God knows how fast I could type on a BB. It was my first phone which was my dad's old phone and it got me into WhatsApp and browsing on the phone.
Jeez, I remember my dad might have been one of the 10 people who ended up paying for WhatsApp.
In my first year of having it, I think it was extended for free and I think it was acquired later by FB.
This is irrelevant to coding, but boy I miss what it felt like (as a child) to type on a T9 predictive keypad. Once you get used to it it's easy to 'know' by muscle memory when the desired word is the second or third choice, so you end up typing with basically the same number of keystrokes as qwerty but with only 10 keys.
Then again maybe this is only possible with the superpower of childhood cognition. I recently witnessed a friends 9yo playing with a 1940s typewriter I'd restored. Having basically never used a full sized keyboard before, within about 2 minutes she'd familiarized herself with the qwerty layout, figured out how to turn the shift lock on and off, deduced the correct key action to bounce the hammers off the platten without them clashing, and figured out how to change colours. All this took me at least 20 minutes.
I loved my blackberry but typing on it was way slower than on a touchscreen with predictive text. Especially when you need non-alphabetical characters.
Even with regular nokia phones people were disabling the t9 because it was faster to just type without predictive text.
For me predictive text is mostly useless because I write in 4 languages and it can't even guess which language I'm using, let alone guess the word I want after.
For me t9 was king - I still remember to type blindly and know exactly how many times to hit the asterisk to get the word I want.
With touch screens I just turn off auto-correct. Sometimes I hit the words above the keyboard to complete/repair a word, sometimes I hit the word that’s underlined red or blue to fix it. But never automatically.
Physical discomforts of writing a novel on a smartphone aside, I am trying to wrap my head around trying to do the same with a device that needs T9 as input. I type slow on a touchscreen as it is, frequently losing my train of thought before I can get my whole comment out, the comments themselves often turning into meandering adventures in Fuzzy Logic Land as a result. I cannot imagine banging one out on a number pad, and I lived through that era, even working a job where cell phones were a no-no so we got pretty good at firing off quick texts without having to look at the keys. Short messages? Can do. Lengthy HN replies? Count me out.

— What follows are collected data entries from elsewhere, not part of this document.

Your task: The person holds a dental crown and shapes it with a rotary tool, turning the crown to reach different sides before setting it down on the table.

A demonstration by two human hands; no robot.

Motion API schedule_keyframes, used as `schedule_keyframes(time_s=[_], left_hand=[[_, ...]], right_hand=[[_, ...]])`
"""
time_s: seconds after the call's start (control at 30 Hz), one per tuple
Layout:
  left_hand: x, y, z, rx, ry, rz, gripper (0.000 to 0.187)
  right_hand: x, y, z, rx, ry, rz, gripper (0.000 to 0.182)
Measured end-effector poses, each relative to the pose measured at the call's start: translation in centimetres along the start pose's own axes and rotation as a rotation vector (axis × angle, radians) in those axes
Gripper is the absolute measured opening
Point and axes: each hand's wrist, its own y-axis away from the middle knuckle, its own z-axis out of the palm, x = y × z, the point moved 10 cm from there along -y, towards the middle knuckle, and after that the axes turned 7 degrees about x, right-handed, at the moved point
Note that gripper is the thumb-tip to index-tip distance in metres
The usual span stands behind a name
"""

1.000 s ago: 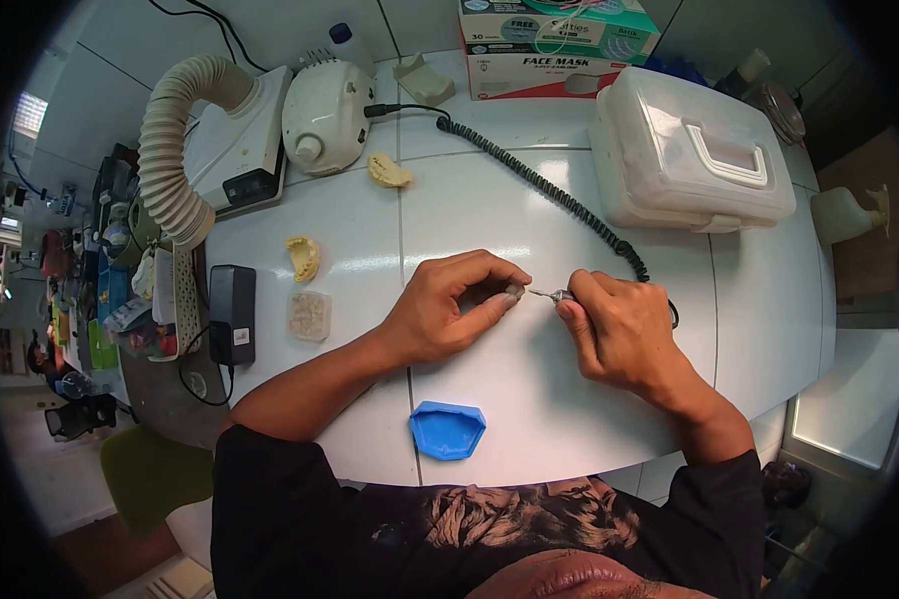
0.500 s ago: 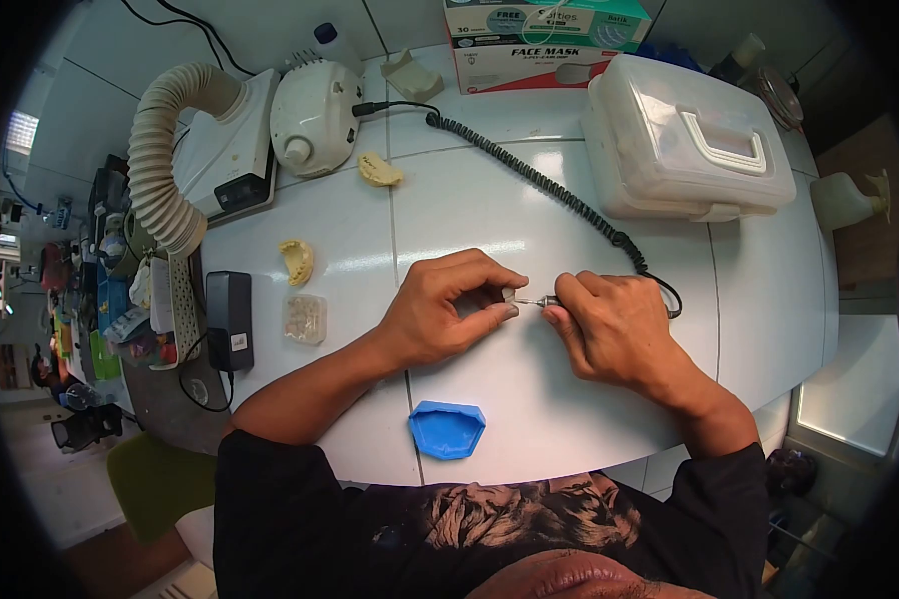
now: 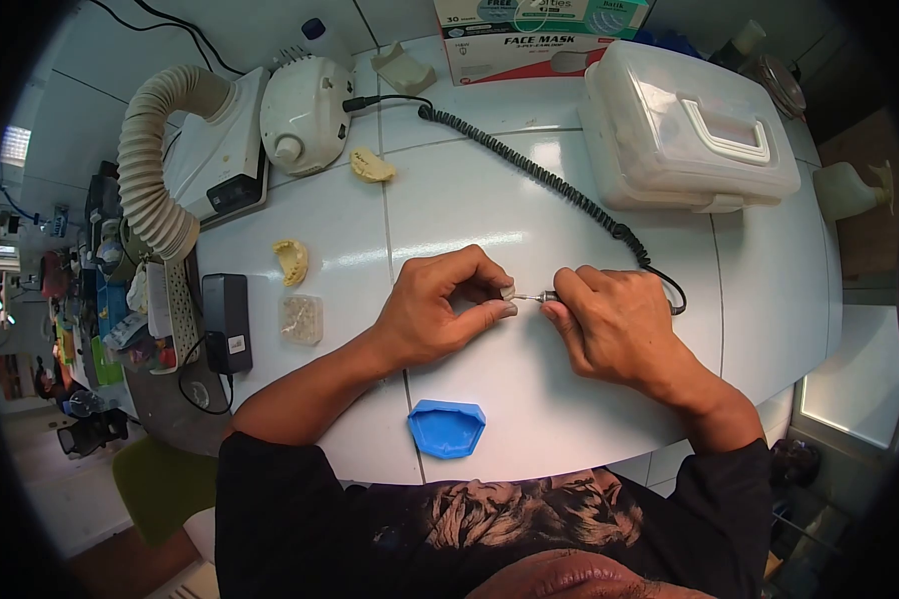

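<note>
Near the middle of the white tiled table, my left hand (image 3: 449, 304) pinches a small pale piece (image 3: 508, 294) between thumb and fingertips. My right hand (image 3: 614, 324) is closed around a rotary handpiece (image 3: 551, 297), its thin metal bit pointing left at the piece. Whether the bit touches it is too small to tell. From the handpiece a black coiled cord (image 3: 539, 172) runs to the white control unit (image 3: 304, 115). A blue mould (image 3: 447, 429) lies below my hands. Two yellowish dental casts (image 3: 291, 262) and a small clear box (image 3: 300, 319) lie to the left.
A ribbed hose (image 3: 135, 150) arches at the back left, with a black adapter (image 3: 228, 324) below it. At the back stand a face mask box (image 3: 529, 58) and a translucent case (image 3: 684, 130). A green chair (image 3: 165, 484) is at lower left.
The view has shifted slightly, so things at the back sit a little higher and further left. My fingers on the small piece have moved slightly; both hands keep their holds.
</note>
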Motion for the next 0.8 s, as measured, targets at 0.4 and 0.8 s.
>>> schedule_keyframes(time_s=[0.4, 0.8], left_hand=[[0.19, 0.02, 0.09, -0.012, -0.014, 0.018, 0.020], [0.14, 0.07, 0.10, -0.008, 0.000, 0.019, 0.020]], right_hand=[[-0.14, -0.05, -0.15, 0.000, 0.008, 0.004, 0.029], [-0.26, 0.00, -0.06, 0.006, 0.024, -0.009, 0.029]])
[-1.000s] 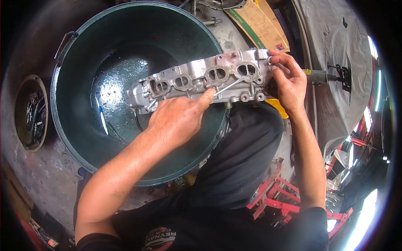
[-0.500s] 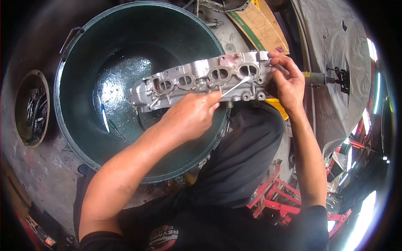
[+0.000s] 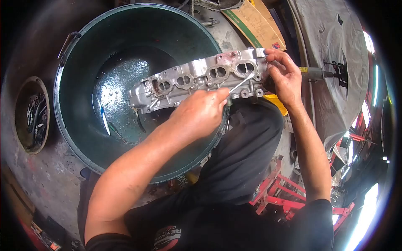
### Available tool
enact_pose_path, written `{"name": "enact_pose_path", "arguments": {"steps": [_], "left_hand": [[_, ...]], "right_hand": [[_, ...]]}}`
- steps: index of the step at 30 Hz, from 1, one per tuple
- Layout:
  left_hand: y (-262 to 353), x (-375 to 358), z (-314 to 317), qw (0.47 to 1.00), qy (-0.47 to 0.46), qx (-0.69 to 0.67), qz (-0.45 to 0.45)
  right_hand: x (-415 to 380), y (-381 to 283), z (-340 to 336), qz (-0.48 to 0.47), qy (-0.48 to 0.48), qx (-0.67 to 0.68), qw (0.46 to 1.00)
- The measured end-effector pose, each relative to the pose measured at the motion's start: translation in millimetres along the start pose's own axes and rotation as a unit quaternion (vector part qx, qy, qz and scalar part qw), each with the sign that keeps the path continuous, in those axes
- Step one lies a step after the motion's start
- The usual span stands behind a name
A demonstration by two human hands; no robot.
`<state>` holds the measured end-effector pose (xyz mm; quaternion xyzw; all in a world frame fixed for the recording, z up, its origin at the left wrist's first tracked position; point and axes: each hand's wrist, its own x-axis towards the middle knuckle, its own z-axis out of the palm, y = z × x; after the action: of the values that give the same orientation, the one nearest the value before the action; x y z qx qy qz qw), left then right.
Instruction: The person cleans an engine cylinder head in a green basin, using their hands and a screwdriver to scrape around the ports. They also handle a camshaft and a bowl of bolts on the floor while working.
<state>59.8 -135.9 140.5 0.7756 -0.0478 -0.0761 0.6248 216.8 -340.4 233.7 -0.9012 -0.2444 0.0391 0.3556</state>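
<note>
A grey metal cylinder head (image 3: pixel 190 69) with several oval ports lies slanted across the top of a dark green tub. My left hand (image 3: pixel 203 109) is closed around a thin, light-coloured metal tool (image 3: pixel 242 85), whose tip touches the casting just below the rightmost port. My right hand (image 3: pixel 285 73) grips the right end of the casting, with the thumb on the near side and the fingers over the top corner. Part of the tool's handle is hidden inside my left fist.
The round green tub (image 3: pixel 69 121) holds shallow liquid, a blue-and-white brush (image 3: pixel 104 119) and another thin tool. A smaller bowl (image 3: pixel 45 125) of metal parts stands left. Cardboard (image 3: pixel 251 25) lies at the top, a grey cover (image 3: pixel 335 100) right, and red metal stands (image 3: pixel 280 196) lower right.
My left hand has moved slightly to the right with the tool, whose tip has shifted a little along the rightmost port's lower edge. My right hand keeps its hold.
</note>
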Motion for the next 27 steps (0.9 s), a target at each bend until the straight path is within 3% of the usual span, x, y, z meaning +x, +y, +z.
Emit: {"name": "enact_pose_path", "arguments": {"steps": [3, 7, 11, 13, 17, 22, 25, 27], "left_hand": [[-3, -9, 5, 1.0, 0.012, -0.022, -0.01], [2, -6, 12, 0.999, 0.01, -0.05, -0.016], [12, -1, 13, 0.998, -0.008, -0.045, -0.033], [0, -8, 22, 0.998, 0.03, -0.057, -0.027], [-5, 1, 28, 0.995, 0.054, -0.082, -0.019], [-5, -16, 24, 0.996, 0.028, -0.073, -0.047], [1, -13, 28, 0.997, 0.034, -0.064, -0.027], [11, -12, 35, 0.994, 0.026, -0.086, -0.059]], "right_hand": [[1, -7, -4, -0.087, -0.041, -0.123, 0.988], [0, -25, -4, -0.069, -0.103, -0.16, 0.979], [0, -23, -8, -0.136, -0.127, -0.246, 0.951], [3, -23, -11, -0.16, -0.135, -0.284, 0.936], [3, -27, -6, -0.105, -0.144, -0.227, 0.958], [5, -26, -8, -0.174, -0.14, -0.315, 0.922], [4, -30, -6, -0.11, -0.151, -0.244, 0.952], [2, -35, -4, -0.092, -0.151, -0.231, 0.957]]}}
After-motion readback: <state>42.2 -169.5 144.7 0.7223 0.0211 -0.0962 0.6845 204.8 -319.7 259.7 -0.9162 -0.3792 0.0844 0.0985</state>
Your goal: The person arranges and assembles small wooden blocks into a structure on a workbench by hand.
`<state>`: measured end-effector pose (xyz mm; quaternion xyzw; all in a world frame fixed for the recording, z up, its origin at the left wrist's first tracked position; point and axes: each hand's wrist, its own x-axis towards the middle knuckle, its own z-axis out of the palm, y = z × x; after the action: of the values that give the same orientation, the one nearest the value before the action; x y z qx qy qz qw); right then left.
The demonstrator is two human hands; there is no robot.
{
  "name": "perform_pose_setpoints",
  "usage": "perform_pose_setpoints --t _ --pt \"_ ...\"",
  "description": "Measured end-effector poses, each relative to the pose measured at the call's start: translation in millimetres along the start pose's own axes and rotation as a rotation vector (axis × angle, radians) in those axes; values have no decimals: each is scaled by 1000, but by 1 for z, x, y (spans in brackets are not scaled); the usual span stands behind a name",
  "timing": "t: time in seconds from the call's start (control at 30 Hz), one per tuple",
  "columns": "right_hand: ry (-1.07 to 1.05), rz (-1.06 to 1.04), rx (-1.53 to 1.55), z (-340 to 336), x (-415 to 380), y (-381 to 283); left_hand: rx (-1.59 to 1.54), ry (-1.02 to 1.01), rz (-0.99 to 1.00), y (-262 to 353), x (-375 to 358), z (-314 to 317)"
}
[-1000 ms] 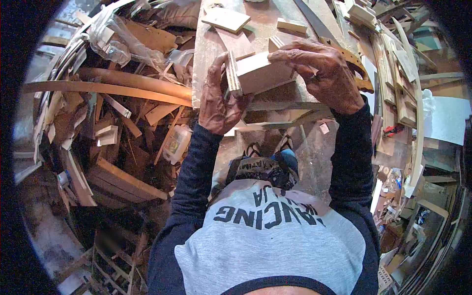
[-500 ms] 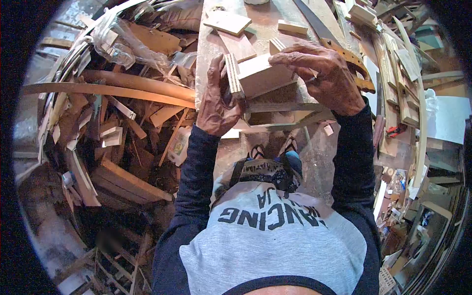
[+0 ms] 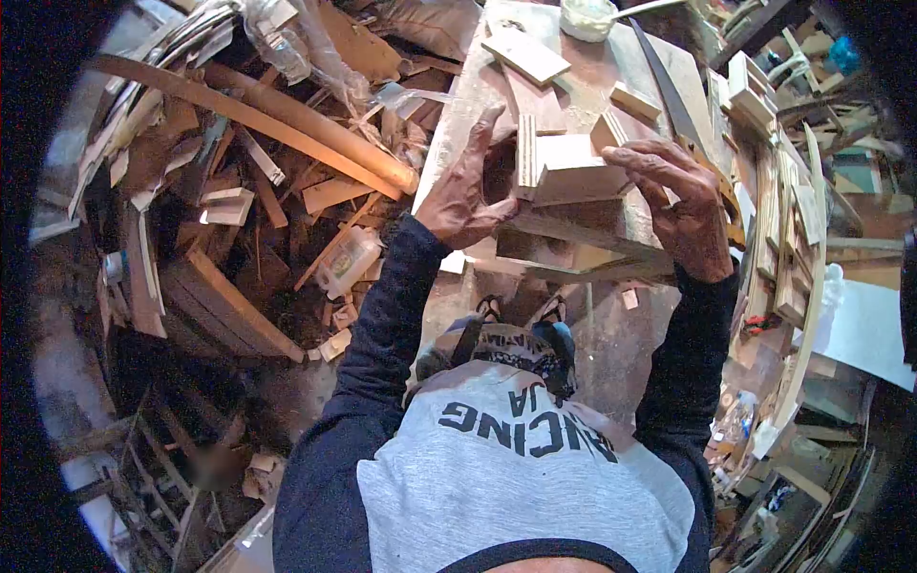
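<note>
On the workbench (image 3: 468,115) near its front edge stands a small wooden assembly (image 3: 578,177), with plywood pieces upright at both ends and a pale board between them. My left hand (image 3: 468,191) is beside its left end, fingers spread and thumb near the lower corner of the plywood end (image 3: 527,158). At the right end, my right hand (image 3: 673,186) has its bent fingers on or close against the plywood; whether they grip it is hard to tell. Behind the assembly, a flat pale board (image 3: 526,55) lies over another strip (image 3: 532,100).
A handsaw (image 3: 669,86) lies along the bench's right side. A tub (image 3: 587,19) with a stick stands at the back, near a small wood block (image 3: 635,100). Scrap wood and a long curved board (image 3: 258,119) fill the left; stacked strips (image 3: 783,210) stand right.
The view has shifted, so the bench and assembly appear farther right. My left hand has opened away from the plywood end it was holding. My right hand stays at the other end.
</note>
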<state>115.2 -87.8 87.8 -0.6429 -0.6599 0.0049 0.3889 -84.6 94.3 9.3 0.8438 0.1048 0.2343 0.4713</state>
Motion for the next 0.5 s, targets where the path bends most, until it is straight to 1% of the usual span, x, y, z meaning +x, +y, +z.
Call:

Back in the T9 days, it was not uncommon for Japanese to be faster on a cellphone than on a keyboard.
The input algorithm used in Japan wasn't T9, but very similar to the kana-keyboard available on iPhones today, and the prediction (both kana-to-kanji and next word) was quite good as far as I remember.
I dunno until I learned to swipe on a touchscreen keyboard I was (and still would be) much slower there then with T9. I miss being able to text in my pocket without looking at my phone too...
I understand why we ended up with touch screens but I do miss physical keyboards. Swipe typing is fast-ish - but only for dictionary words, not punctuation, etc.